Task goal — After locating the line that contains "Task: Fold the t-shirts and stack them" in the records below, write out exactly that line and each line after it through the one that contains "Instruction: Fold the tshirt", and nothing else.

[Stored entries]
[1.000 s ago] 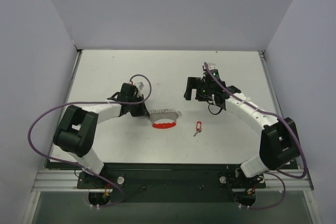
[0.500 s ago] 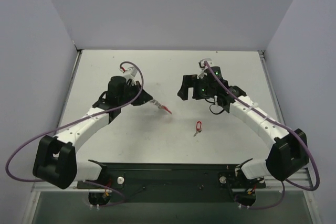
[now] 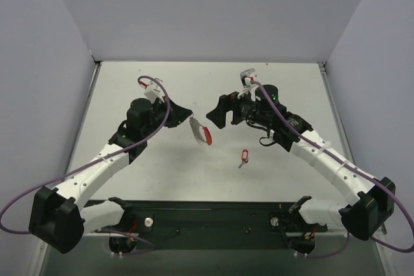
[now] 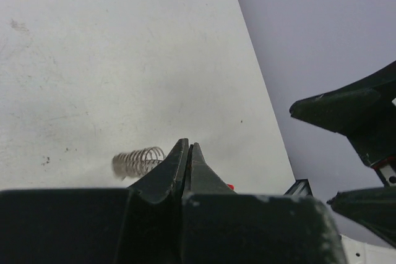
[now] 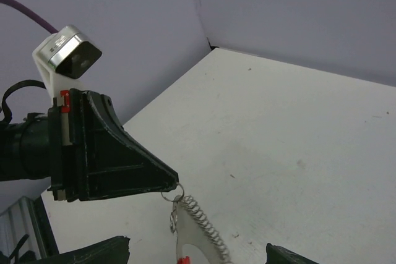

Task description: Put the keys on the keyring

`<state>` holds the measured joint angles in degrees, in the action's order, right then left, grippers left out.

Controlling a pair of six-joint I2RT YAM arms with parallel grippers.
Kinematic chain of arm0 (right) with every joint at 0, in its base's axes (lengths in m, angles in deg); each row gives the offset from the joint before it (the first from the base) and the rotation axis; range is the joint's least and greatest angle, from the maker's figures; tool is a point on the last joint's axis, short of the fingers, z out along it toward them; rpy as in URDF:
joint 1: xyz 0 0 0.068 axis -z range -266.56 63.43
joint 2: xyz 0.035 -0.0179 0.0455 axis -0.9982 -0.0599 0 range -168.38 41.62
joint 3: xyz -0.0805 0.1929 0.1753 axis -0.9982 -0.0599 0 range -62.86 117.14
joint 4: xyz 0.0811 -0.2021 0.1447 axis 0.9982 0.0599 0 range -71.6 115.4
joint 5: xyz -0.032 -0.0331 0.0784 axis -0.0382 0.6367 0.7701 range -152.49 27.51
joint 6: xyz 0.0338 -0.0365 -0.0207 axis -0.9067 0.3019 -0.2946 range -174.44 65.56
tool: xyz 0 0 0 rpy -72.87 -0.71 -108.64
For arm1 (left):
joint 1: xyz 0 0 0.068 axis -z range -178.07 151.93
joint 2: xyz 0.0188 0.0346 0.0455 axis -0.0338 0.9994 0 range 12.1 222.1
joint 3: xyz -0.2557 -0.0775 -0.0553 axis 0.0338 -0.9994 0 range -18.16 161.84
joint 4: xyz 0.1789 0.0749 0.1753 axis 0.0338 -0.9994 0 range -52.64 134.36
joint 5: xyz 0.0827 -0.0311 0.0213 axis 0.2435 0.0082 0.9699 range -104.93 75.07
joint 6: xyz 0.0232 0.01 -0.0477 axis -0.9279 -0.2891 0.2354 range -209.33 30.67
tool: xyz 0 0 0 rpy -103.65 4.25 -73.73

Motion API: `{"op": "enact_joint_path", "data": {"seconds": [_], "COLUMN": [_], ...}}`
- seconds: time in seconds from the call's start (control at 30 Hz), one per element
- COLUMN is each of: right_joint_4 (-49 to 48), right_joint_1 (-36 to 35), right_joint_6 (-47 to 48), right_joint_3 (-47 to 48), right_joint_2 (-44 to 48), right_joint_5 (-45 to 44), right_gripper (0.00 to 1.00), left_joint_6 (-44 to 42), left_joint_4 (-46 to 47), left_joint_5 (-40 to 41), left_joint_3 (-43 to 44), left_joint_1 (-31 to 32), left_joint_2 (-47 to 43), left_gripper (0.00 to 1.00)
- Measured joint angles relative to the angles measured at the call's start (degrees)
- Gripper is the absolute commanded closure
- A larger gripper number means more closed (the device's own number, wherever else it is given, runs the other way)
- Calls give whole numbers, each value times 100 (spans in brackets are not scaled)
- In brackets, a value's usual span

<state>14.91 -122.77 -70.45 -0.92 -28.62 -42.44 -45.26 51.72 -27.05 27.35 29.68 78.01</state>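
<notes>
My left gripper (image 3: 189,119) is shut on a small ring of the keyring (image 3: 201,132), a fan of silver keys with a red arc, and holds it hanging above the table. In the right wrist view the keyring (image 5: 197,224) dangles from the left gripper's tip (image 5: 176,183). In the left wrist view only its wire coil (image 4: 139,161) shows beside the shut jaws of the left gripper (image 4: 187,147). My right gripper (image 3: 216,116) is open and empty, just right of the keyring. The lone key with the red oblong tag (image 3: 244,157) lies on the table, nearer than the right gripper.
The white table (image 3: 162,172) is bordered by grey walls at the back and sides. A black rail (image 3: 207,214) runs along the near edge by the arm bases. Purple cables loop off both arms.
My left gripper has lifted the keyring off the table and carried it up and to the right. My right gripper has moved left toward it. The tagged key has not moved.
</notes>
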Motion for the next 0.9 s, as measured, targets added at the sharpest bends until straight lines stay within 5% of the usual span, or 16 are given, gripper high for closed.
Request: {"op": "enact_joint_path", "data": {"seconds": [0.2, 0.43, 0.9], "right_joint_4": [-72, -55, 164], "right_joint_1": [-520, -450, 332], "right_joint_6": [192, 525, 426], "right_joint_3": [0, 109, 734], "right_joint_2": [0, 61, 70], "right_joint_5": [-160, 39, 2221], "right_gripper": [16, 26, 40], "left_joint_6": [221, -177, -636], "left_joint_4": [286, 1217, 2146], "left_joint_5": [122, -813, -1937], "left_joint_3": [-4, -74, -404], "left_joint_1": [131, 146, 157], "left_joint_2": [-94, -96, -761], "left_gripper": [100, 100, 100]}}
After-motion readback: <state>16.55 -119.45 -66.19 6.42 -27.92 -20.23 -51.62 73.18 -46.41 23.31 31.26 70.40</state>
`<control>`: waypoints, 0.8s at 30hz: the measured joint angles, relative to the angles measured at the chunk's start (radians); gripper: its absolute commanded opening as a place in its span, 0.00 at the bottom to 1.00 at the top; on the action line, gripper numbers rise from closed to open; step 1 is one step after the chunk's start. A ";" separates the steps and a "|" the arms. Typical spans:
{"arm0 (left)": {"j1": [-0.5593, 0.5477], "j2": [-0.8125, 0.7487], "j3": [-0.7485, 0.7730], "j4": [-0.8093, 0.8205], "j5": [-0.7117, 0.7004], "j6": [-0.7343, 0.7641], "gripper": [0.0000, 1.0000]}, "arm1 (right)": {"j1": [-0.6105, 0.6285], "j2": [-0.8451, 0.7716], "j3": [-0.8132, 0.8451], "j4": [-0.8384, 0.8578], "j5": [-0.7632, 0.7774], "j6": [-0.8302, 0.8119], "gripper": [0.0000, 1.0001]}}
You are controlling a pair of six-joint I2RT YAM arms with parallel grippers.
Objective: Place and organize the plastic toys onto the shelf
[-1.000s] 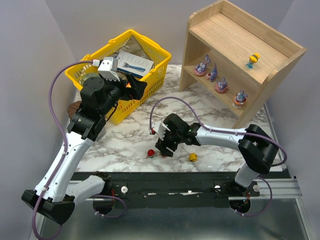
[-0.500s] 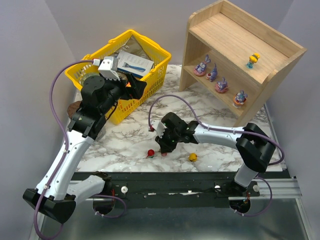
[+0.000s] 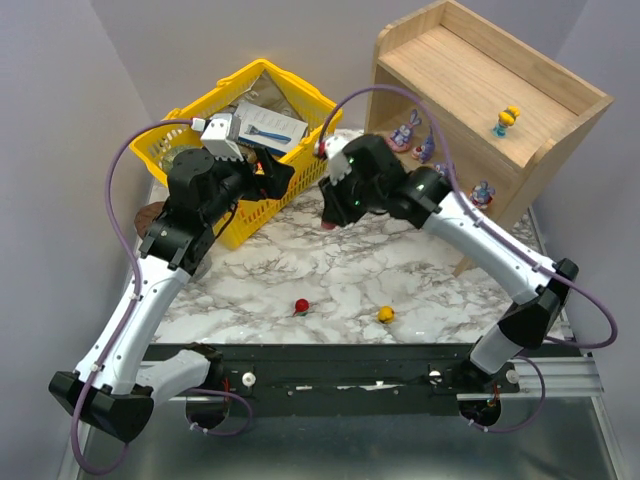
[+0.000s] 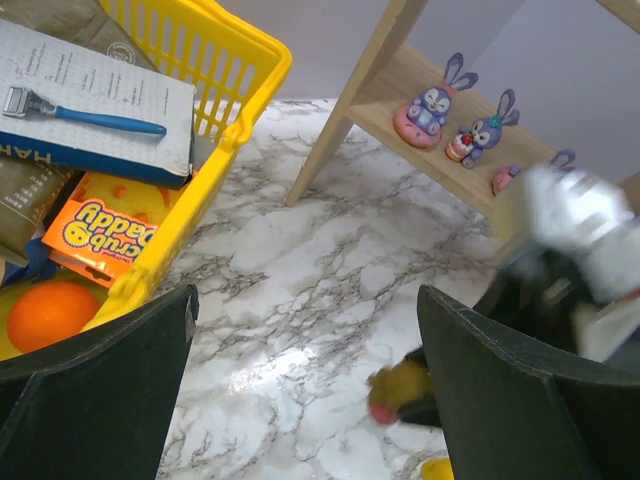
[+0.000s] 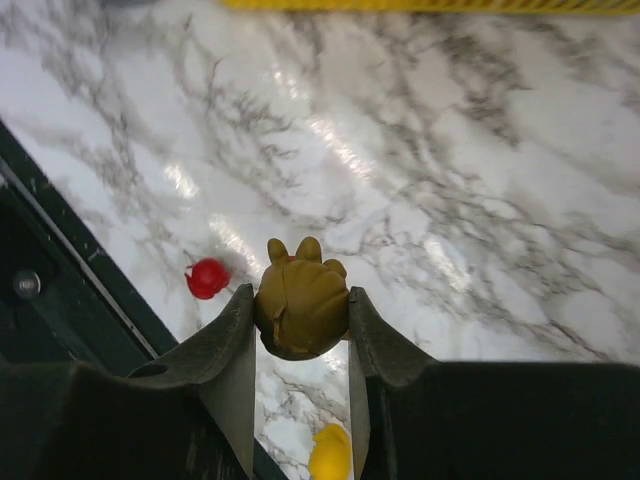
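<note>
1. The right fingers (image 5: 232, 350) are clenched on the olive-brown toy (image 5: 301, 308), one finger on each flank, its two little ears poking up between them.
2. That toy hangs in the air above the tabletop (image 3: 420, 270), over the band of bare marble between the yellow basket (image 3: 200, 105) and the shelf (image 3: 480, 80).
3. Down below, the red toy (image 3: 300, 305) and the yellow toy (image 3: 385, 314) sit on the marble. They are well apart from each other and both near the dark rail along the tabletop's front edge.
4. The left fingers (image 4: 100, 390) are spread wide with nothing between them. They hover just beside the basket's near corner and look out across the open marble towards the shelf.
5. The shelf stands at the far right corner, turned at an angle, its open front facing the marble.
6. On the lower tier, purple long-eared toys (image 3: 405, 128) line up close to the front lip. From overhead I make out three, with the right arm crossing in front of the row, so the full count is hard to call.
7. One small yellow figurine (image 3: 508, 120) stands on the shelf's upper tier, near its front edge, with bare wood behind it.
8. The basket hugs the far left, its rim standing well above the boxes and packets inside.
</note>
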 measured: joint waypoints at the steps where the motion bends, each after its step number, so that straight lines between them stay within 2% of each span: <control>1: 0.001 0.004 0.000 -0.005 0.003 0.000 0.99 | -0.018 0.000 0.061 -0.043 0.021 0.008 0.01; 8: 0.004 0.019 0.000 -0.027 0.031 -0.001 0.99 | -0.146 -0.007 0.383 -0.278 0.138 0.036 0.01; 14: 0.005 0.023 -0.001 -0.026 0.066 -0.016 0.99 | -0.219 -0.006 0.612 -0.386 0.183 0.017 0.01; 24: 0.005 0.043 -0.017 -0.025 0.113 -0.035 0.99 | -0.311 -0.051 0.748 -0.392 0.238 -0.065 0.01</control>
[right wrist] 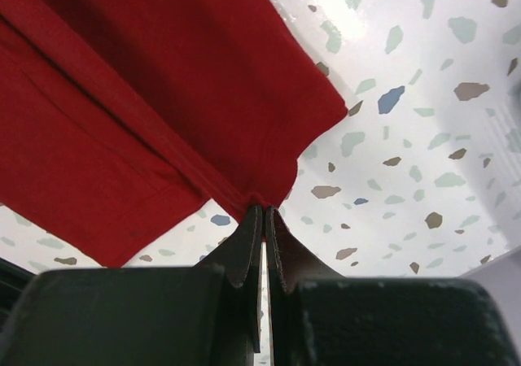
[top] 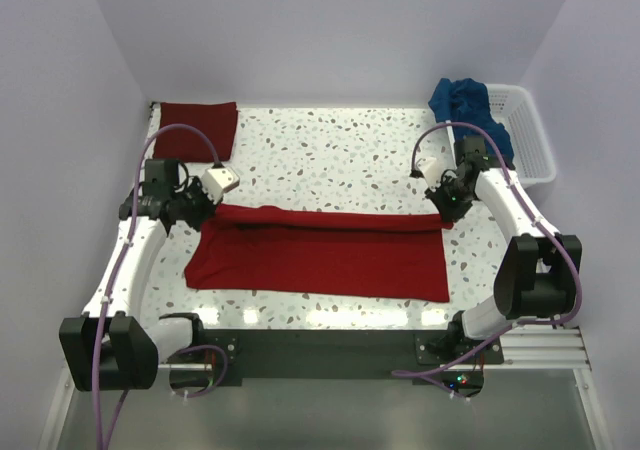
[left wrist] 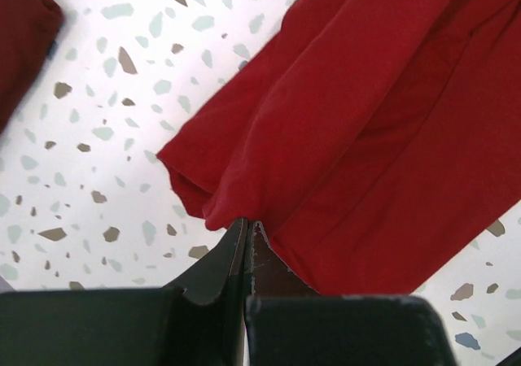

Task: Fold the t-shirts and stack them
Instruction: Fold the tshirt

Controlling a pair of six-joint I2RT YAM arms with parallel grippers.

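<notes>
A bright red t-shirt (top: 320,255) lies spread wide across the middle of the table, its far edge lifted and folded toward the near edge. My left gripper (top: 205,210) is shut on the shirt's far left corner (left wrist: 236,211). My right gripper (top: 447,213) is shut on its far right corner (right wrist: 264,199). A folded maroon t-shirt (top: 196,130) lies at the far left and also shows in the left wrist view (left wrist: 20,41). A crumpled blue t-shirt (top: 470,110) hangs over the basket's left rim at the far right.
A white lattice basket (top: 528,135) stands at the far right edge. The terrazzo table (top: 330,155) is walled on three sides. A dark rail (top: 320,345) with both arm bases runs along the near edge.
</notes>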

Written response —
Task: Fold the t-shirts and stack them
Instruction: Fold the tshirt

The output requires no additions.